> **PROMPT**: Each line of the listing where the string "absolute" appears is to be identified and copied.

> **AVAILABLE DATA**:
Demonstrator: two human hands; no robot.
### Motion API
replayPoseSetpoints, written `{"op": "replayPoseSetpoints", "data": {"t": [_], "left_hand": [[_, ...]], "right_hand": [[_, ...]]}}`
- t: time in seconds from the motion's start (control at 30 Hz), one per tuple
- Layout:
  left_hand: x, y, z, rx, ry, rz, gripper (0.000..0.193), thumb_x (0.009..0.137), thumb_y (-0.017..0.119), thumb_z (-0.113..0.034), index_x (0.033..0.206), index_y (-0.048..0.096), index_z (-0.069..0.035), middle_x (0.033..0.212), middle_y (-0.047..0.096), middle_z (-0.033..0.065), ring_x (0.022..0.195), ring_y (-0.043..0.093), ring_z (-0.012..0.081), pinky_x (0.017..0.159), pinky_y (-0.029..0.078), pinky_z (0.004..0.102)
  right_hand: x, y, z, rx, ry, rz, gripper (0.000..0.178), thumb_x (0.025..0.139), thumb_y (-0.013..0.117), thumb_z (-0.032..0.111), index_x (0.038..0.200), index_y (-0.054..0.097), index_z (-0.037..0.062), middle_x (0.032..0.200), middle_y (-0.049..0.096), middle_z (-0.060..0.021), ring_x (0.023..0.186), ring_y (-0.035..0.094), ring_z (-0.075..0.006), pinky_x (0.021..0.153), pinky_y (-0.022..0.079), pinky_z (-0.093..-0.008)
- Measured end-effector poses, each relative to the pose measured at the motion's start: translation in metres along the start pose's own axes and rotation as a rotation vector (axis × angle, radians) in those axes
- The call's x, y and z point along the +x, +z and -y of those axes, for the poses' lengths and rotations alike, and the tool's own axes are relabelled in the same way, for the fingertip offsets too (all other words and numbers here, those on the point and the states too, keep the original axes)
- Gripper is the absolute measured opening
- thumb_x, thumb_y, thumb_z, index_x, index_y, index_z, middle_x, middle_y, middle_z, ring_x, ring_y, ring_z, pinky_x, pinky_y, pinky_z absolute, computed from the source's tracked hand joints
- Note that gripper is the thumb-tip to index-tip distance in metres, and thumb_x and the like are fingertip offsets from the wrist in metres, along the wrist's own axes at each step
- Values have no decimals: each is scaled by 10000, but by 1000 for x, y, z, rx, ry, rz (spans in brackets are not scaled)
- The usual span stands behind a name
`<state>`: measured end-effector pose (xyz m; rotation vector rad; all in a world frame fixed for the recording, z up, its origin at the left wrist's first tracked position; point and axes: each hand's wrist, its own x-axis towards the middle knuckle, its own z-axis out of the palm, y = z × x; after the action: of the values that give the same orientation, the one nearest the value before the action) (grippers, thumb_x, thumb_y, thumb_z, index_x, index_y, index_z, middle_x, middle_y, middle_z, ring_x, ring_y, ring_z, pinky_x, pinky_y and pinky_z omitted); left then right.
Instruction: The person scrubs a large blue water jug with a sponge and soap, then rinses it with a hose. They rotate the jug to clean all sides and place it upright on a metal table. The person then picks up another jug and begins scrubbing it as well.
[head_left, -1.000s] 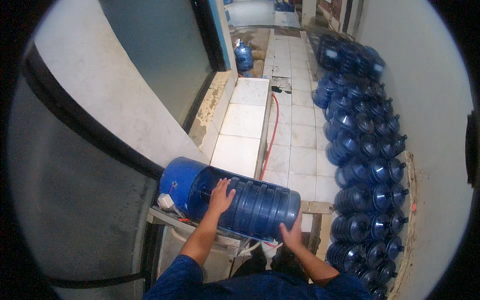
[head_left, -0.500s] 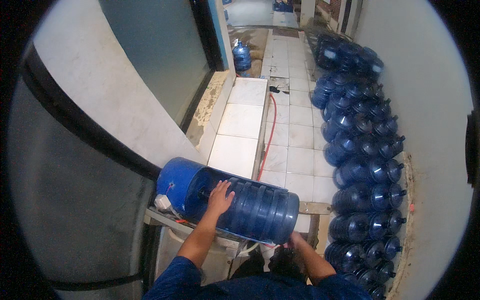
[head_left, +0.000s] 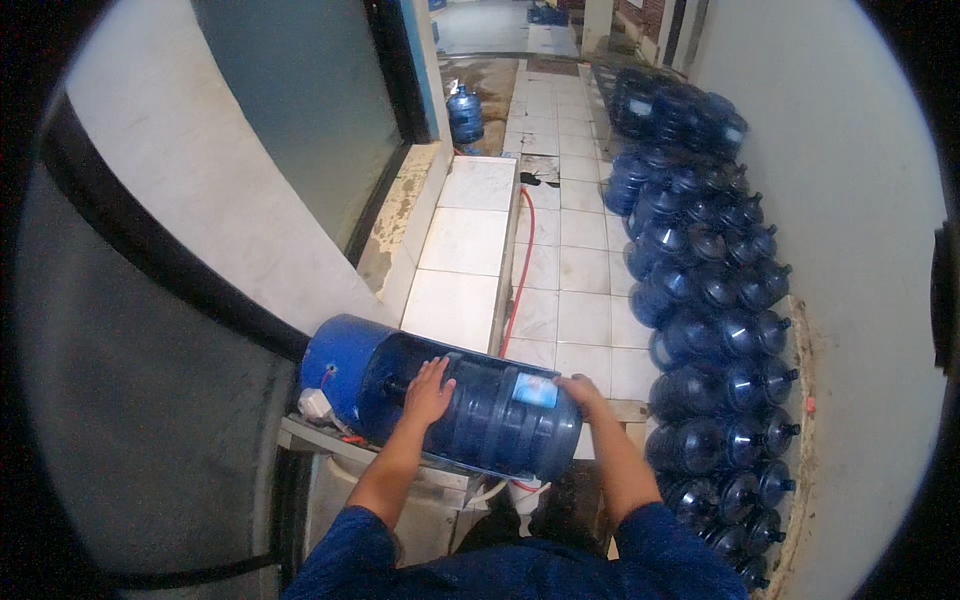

> **RESULT BELOW**:
- Gripper is the absolute measured opening
- thumb_x, thumb_y, thumb_z, index_x, index_y, index_z, middle_x, middle_y, middle_z, ring_x, ring_y, ring_z, pinky_x, pinky_y, pinky_z absolute, computed from the source's tracked hand joints

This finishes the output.